(KAIR)--Nineteen percent of Kansas kids under the age of eighteen live with families with income below the 100 percent of the U.S. Poverty threshold.
That, according to statistics in this year's Kids Count Report, released by the Annie E. Casey Foundation. At 100 percent poverty, K-State Research and Extension youth development specialist Elaine Johannes says that families are surviving on very little. “For example, in 2015, the poverty rate for a family of four, they would be surviving on $24,000 a year. One person though, an individual, an adult who might be having to pay for their own health insurance or their own housing costs, would be $11,000 a year. And that narrow band of being able to pay for necessary services is getting more and more narrow, more and more thin.”

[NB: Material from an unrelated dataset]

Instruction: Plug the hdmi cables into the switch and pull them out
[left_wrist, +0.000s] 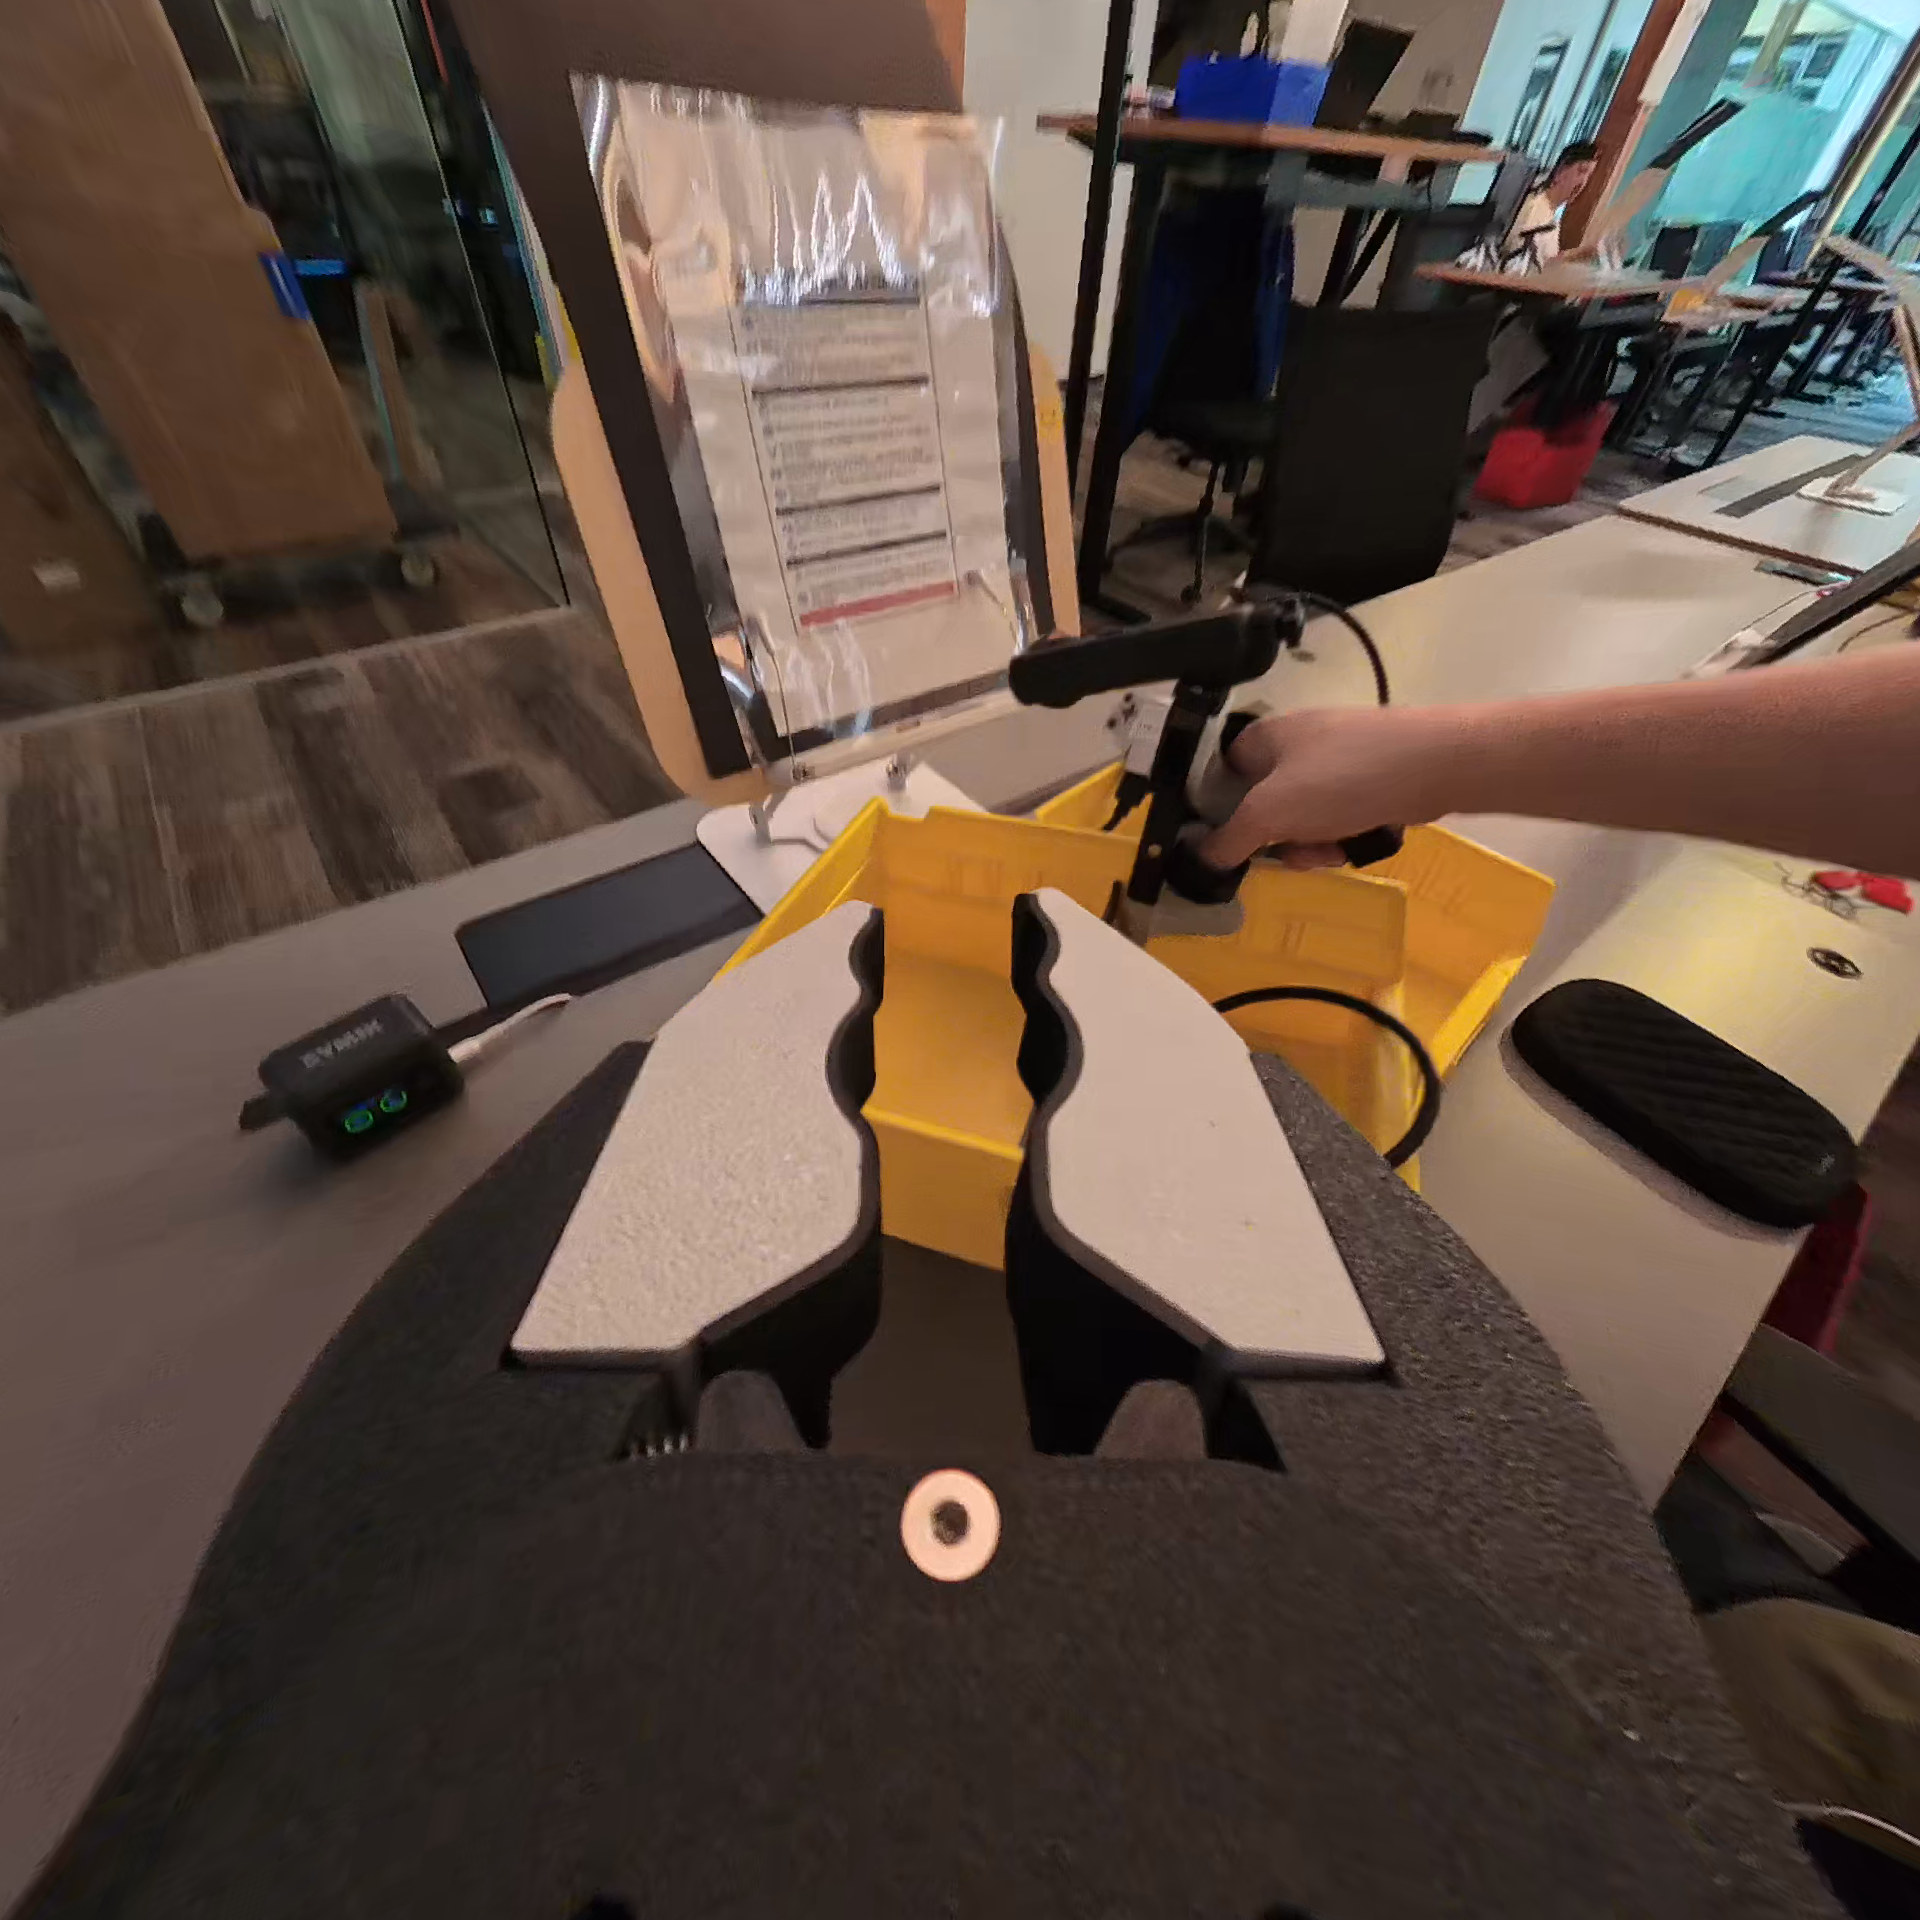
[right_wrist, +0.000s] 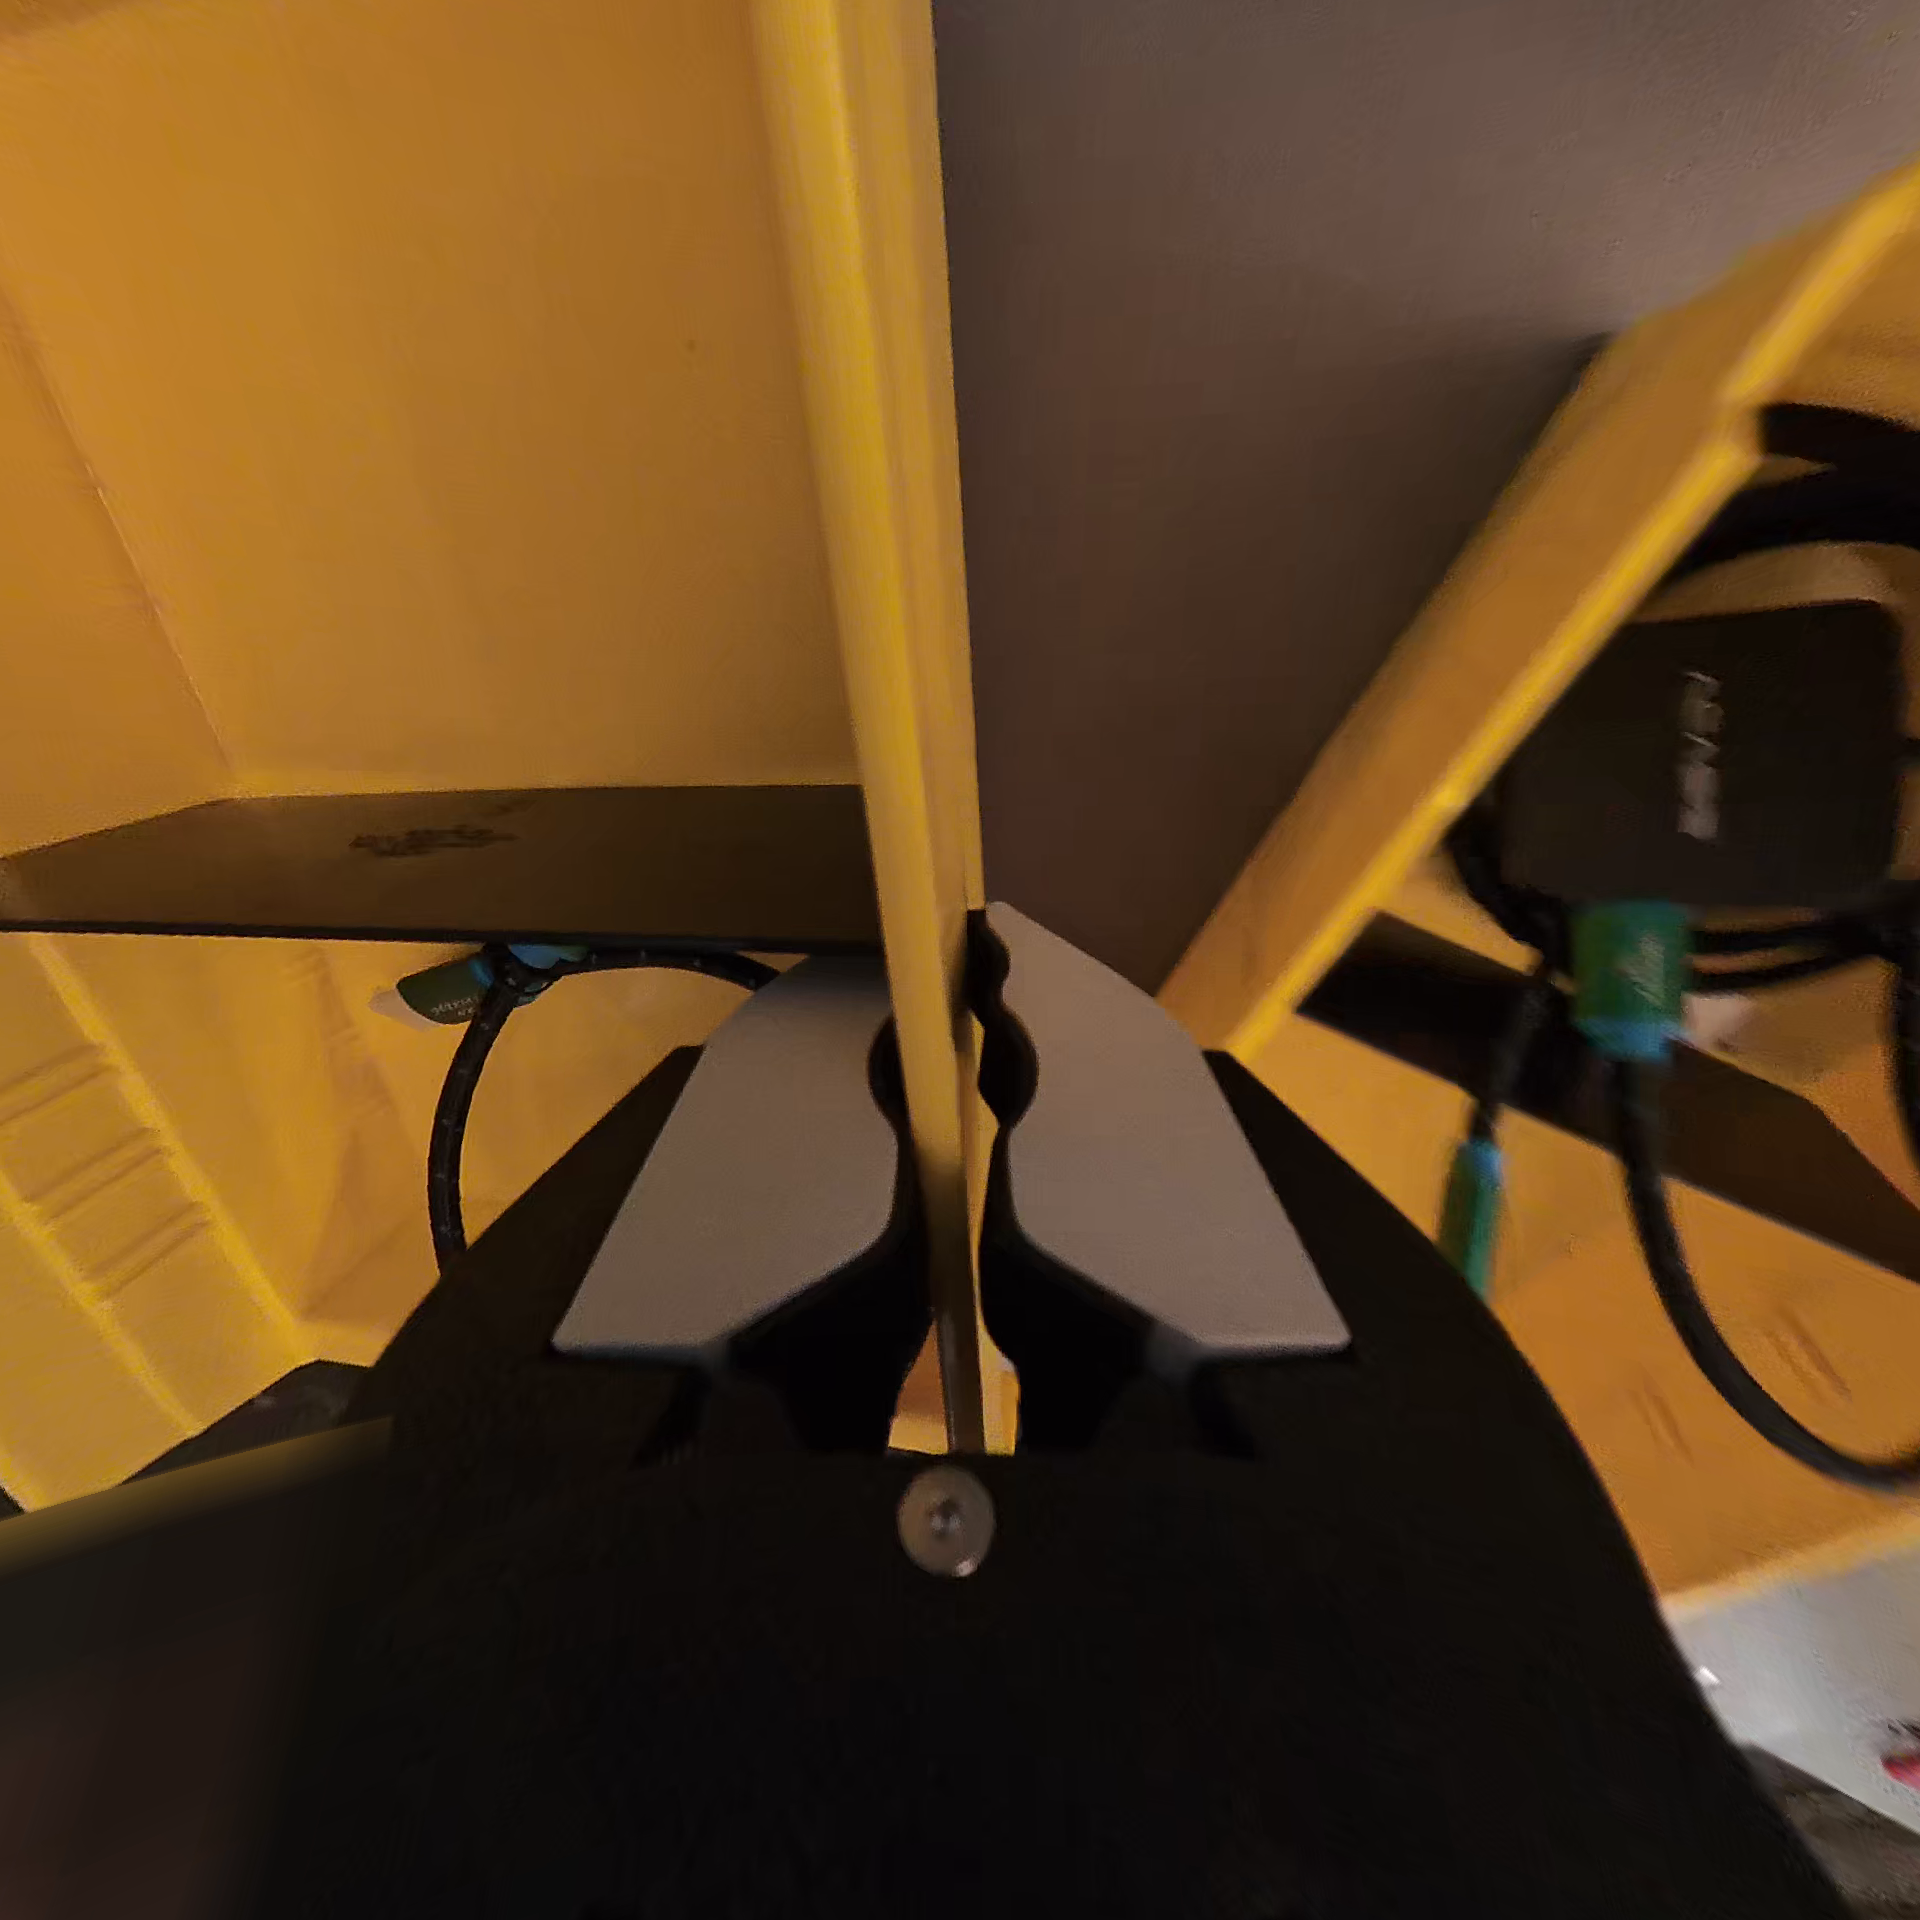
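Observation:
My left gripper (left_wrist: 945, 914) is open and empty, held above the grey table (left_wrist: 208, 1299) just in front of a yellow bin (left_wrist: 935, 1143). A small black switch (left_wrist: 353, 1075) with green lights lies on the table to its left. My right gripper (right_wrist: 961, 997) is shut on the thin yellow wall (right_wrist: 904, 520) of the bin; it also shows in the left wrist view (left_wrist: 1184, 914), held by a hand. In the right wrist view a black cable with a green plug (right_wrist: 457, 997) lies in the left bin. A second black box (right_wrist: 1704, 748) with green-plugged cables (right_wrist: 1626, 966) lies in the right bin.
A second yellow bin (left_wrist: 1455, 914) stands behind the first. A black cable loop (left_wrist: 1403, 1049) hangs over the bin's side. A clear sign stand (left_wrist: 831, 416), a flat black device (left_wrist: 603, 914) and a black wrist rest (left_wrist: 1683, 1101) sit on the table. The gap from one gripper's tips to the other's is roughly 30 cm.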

Johannes says poverty is the result of several factors, and that it is not isolated to a specific area, its everywhere. “Part of it could be just the lack of jobs, or maybe low wage jobs in the service sector. If we have small towns, let's say out in rural areas, and they don't have any jobs close to them, what do they do? The parents may commute to the nearest big town, they may try to create a little entrepreneurial endeavor to try and keep the food coming and the bills paid.”
Getting out of poverty can be difficult. As a family's income goes up, Johannes says they begin to lose critical, and often essential, benefits. “What happens is that the more money that goes into that family, the more apt that their public benefits will go down...the safety net benefits, TANF, SNAP, those kinds of benefits will go down, and that's called the cliff effect. And that cliff effect is something that middle class and upper middle class families need to learn about, because it does effect the neighbor across the street.”
Johannes says more information on the various assistance programs available to families can be found at local county and district Extension offices.